■ WHAT YOU NEED TO DO: A faithful copy of all the data is required; pictures should not be included.

■ DATASET SECTION:
================

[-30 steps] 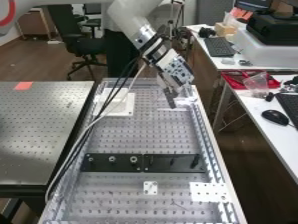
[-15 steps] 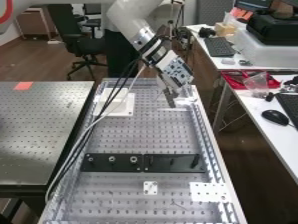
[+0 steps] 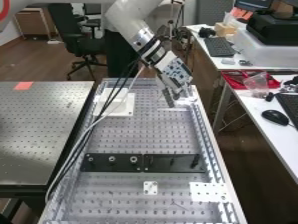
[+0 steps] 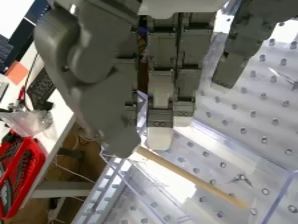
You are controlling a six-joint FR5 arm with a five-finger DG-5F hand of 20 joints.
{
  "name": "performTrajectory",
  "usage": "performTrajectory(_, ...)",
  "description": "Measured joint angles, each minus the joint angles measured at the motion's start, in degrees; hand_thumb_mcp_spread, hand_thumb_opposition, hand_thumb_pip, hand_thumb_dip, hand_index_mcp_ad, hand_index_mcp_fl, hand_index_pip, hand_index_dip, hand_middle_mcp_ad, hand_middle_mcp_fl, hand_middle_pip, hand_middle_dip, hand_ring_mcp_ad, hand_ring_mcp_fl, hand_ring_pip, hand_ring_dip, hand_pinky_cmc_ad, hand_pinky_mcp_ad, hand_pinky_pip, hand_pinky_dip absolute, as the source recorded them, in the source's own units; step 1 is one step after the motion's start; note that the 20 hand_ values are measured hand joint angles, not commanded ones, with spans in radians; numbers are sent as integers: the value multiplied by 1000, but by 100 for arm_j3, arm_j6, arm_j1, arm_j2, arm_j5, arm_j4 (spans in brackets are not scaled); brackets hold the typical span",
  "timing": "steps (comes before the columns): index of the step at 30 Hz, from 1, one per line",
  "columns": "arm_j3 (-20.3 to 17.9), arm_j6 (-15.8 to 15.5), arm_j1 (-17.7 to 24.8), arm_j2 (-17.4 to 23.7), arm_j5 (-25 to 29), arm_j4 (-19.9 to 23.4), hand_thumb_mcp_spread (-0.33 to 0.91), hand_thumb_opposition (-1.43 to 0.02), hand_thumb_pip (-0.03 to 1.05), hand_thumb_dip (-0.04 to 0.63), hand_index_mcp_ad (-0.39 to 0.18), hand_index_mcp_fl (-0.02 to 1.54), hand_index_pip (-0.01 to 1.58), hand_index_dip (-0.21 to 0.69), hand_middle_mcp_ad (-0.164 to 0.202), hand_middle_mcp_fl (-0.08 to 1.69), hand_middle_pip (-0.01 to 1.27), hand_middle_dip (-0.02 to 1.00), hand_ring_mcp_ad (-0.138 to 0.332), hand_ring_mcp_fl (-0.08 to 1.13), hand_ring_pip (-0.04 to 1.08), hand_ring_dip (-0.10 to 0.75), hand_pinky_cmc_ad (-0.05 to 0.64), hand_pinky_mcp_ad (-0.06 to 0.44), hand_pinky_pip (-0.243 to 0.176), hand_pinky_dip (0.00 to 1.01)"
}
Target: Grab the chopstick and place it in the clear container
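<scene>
Chopstick [image 4: 192, 177], pinched in hand [image 3: 175, 74], clear container [image 4: 241, 147] close by

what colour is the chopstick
The chopstick is plain light tan, seen best in the wrist view.

Wooden chopstick [image 4: 193, 178], glossy plastic container [image 4: 236, 148]

One chopstick [image 4: 197, 180] is showing. Two black plates [image 3: 120, 169] are spanning the bench [image 3: 159, 137]; two white perforated plates [image 3: 207, 192] are lying toward its near edge. One mouse [image 3: 275, 117] and one red basket [image 3: 232, 80] are sitting near the side desk's [image 3: 255, 103] edges.
</scene>
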Motion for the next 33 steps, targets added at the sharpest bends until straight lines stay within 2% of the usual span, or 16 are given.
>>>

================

■ FINAL ANSWER:
[-30 steps] 
[-15 steps] 
[+0 steps] 
[+0 steps] 
You are controlling a six-joint FR5 arm with a five-finger DG-5F hand of 20 joints.
{
  "name": "performTrajectory",
  "usage": "performTrajectory(_, ...)",
  "description": "Measured joint angles, each minus the joint angles measured at the motion's start, in degrees; hand_thumb_mcp_spread, hand_thumb_opposition, hand_thumb_pip, hand_thumb_dip, hand_index_mcp_ad, hand_index_mcp_fl, hand_index_pip, hand_index_dip, hand_middle_mcp_ad, hand_middle_mcp_fl, hand_middle_pip, hand_middle_dip, hand_ring_mcp_ad, hand_ring_mcp_fl, hand_ring_pip, hand_ring_dip, hand_pinky_cmc_ad, hand_pinky_mcp_ad, hand_pinky_pip, hand_pinky_dip absolute, as the source recorded them, in the source's own units; step 1 is one step after the motion's start; note that the 20 hand_ values are measured hand joint angles, not commanded ones, with spans in radians; numbers are sent as integers: the value multiplied by 1000, but by 100 for arm_j3, arm_j6, arm_j1, arm_j2, arm_j5, arm_j4 (spans in brackets are not scaled); brackets hold the typical span",
  "timing": "steps (comes before the columns): index of the step at 30 Hz, from 1, one per line",
  "columns": "arm_j3 (-20.3 to 17.9), arm_j6 (-15.8 to 15.5), arm_j1 (-17.7 to 24.8), arm_j2 (-17.4 to 23.7), arm_j5 (-25 to 29), arm_j4 (-19.9 to 23.4), hand_thumb_mcp_spread (-0.33 to 0.91), hand_thumb_opposition (-1.43 to 0.02), hand_thumb_pip (-0.03 to 1.05), hand_thumb_dip (-0.04 to 0.63), hand_index_mcp_ad (-0.39 to 0.18), hand_index_mcp_fl (-0.02 to 1.54), hand_index_pip (-0.01 to 1.58), hand_index_dip (-0.21 to 0.69), hand_middle_mcp_ad (-0.164 to 0.202), hand_middle_mcp_fl (-0.08 to 1.69), hand_middle_pip (-0.01 to 1.27), hand_middle_dip (-0.02 to 1.00), hand_ring_mcp_ad (-0.138 to 0.332), hand_ring_mcp_fl (-0.08 to 1.13), hand_ring_pip (-0.04 to 1.08), hand_ring_dip (-0.10 to 0.75), hand_pinky_cmc_ad (-0.05 to 0.64), hand_pinky_mcp_ad (-0.06 to 0.44), hand_pinky_pip (-0.243 to 0.176), hand_pinky_dip (0.00 to 1.01)"
}
Target: Grab the chopstick and place it in the clear container
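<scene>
Chopstick [image 4: 192, 177], pinched in hand [image 3: 175, 74], clear container [image 4: 241, 147] close by

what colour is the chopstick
The chopstick is plain light tan, seen best in the wrist view.

Wooden chopstick [image 4: 193, 178], glossy plastic container [image 4: 236, 148]

One chopstick [image 4: 197, 180] is showing. Two black plates [image 3: 120, 169] are spanning the bench [image 3: 159, 137]; two white perforated plates [image 3: 207, 192] are lying toward its near edge. One mouse [image 3: 275, 117] and one red basket [image 3: 232, 80] are sitting near the side desk's [image 3: 255, 103] edges.
</scene>
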Motion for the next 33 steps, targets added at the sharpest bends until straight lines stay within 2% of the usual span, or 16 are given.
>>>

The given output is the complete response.